On the console
Split/Second is full of edge-of-your-seat moments that will make even the most hardened arcade racing fan sit up and take notice. This was the game that allowed you to literally drop an entire building on your opponents, all while you had to dodge falling bridges, cars blowing up and unruly traffic jams. It was an incredible show piece that is hard to get out of your head. On the PSP, Split/Second is an ugly, forgettable mess that feels out of place on a handheld known for its stellar racing games.
In case you missed the console game released last May, Split/Second is a fictional TV show where the hardest of the hard race for money and prizes. But this isn't your father's race; it's an ultra-violent contest with deadly explosions happening around every turn. Come in first and you'll earn enough points to take on the Elite racers, a band of professional drivers just waiting to dismantle your car.
For the most part this Disney-published game is like many other arcade racing games on the market. You choose from a collection of fake cars, choose a course and get pumped up with whatever annoying nu-metal song just happens to be playing in the background. But Split/Second is different. Sick and tired of people passing you by? Do you want to catch up with the pack in a hurry? Perhaps it's time you bring out the heavy artillery.
In Split/Second players can literally blow up buildings to prevent their opponents from coming in first. And that's not all, cars are rigged with explosives, bombs will be dropped from helicopters and bridges will collapse at your whim. While you never throw anything from your car (it's not a kart racer), your command over the world around you is truly impressive.
It's also exciting to see how the race course itself changes from lap to lap. You may start out racing through the streets, but before long you'll be racing through buildings, underground and even on the tarmac while an airplane lands. Every level features its own over-the-top antics that feel like they came straight out of a big budget Hollywood blockbuster.

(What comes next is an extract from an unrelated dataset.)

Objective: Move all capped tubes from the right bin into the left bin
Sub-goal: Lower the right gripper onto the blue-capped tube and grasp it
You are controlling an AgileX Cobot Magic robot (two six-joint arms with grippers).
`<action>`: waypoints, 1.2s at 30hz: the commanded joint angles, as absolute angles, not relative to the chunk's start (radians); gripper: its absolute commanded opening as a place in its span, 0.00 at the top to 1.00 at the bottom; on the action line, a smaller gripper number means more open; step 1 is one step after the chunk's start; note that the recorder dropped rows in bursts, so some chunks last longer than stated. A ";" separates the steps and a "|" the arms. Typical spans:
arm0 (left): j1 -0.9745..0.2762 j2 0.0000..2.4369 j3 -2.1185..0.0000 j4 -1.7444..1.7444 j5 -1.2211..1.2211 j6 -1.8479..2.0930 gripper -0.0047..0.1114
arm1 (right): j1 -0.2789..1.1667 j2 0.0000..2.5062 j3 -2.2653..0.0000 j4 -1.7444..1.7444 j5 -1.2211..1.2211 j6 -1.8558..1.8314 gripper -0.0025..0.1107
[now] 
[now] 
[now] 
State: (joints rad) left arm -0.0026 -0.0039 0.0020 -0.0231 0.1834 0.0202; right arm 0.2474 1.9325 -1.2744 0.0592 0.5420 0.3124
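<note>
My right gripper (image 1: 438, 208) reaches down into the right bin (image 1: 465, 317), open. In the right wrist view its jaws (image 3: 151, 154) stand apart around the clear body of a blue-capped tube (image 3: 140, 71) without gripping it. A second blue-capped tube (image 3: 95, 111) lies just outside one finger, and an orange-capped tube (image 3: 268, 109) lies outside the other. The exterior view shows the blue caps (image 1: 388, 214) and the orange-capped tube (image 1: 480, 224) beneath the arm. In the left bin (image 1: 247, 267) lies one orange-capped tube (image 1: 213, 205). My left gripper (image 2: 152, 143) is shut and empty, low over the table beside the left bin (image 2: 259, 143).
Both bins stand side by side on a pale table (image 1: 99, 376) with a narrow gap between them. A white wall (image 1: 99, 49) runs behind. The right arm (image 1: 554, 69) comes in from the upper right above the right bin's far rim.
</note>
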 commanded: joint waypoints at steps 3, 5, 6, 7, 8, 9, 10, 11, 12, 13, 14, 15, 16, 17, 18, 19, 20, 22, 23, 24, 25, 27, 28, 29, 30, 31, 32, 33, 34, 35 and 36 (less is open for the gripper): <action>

Even on the PSP's small screen, these explosive events are breathtaking.
To keep things interesting, Split/Second offers players a number of interesting game types. Aside from the standard racing, players will also have time trials that involve avoiding missiles and other debris. In other mode you fight against a timer that is eliminating the last place racer. None of these game modes are specific to Split/Second, but they work well with the amount of explosive action going on at all times.Usually I would be all for this wanton disregard for the rules of the road. Stopping your competition with a falling house is the kind of concept I wouldn't be able to resist. But this PSP port manages to suck most of the fun out of what should have been a can't miss concept. The core idea may have been retained, but it comes at the cost of an enjoyable experience.
Most of the game's problems can be linked back to the crummy gameplay. No matter which car is selected, race fans are in for a frustrating time of over-sensitive steering and fidgety driving controls. Even after the player has managed to wrangle in the controls, the smallest wrong turn will send the car flying. And if that wasn't enough, the game is often grossly inconsistent with what will make a car explode. I have run my car directly into a wall at full speed only to bounce off it, while in the very same race I merely dinged another car and was sent packing. It all leads to a disappointing experience that even a falling house can't improve.
For those gamers who can get past the problematic gameplay, Split/Second offers a surprising amount of content. The single-player mode features dozens of events and most of the tracks found in the original console game. There's nothing groundbreaking about the story mode, the player goes from one group of events to the next earning points for every win. For much of the game the computer takes it easy on you, perhaps it's taking it easy because it knows about your handicap.
The game's presentation is solid, doing a good job of recreating the look and feel of these destructive race tracks. Even though the frame rate dips a bit (and there are occasional pauses in the action), it's impressive to watch a building blow up in the distance and then fall on the guy in front of you. Sadly not every element of the game's visuals are as sharp as the backgrounds. The vehicles are laughably rendered. They are boxy and look like painted cardboard boxes. The ugly cars stick out in the otherwise good looking world.
I take issue with the way the box art sells the game's visuals. On the back of the box you get four screen shots that are clearly from the home console version of Split/Second. They do not represent what this PSP game looks like, and Disney should be ashamed for misleading their customers. There's nothing wrong with the way the game looks, let the PSP visuals speak for themselves.
On top of the lengthy single-player mode, gamers can race against three of their close friends. Unfortunately these friends will need to be extremely close, because this game only supports four-player Ad Hoc. Even then, there are plenty of multiplayer options to choose from. It's a shame the game doesn't support more players, races aren't nears as exiting with only four people competing.
Split/Second has some interesting ideas going for it, but is ultimately marred by a lack of strong execution. Even with some movie-quality explosions and edge-of-your-seat action, the controls bring this racer to a screeching halt. With so many worthwhile arcade racers already on Sony's handheld, it's hard to recommend this disappointing port. Split/Second proves yet again that when it comes to making PSP games, a watered-down console port isn't going to cut it.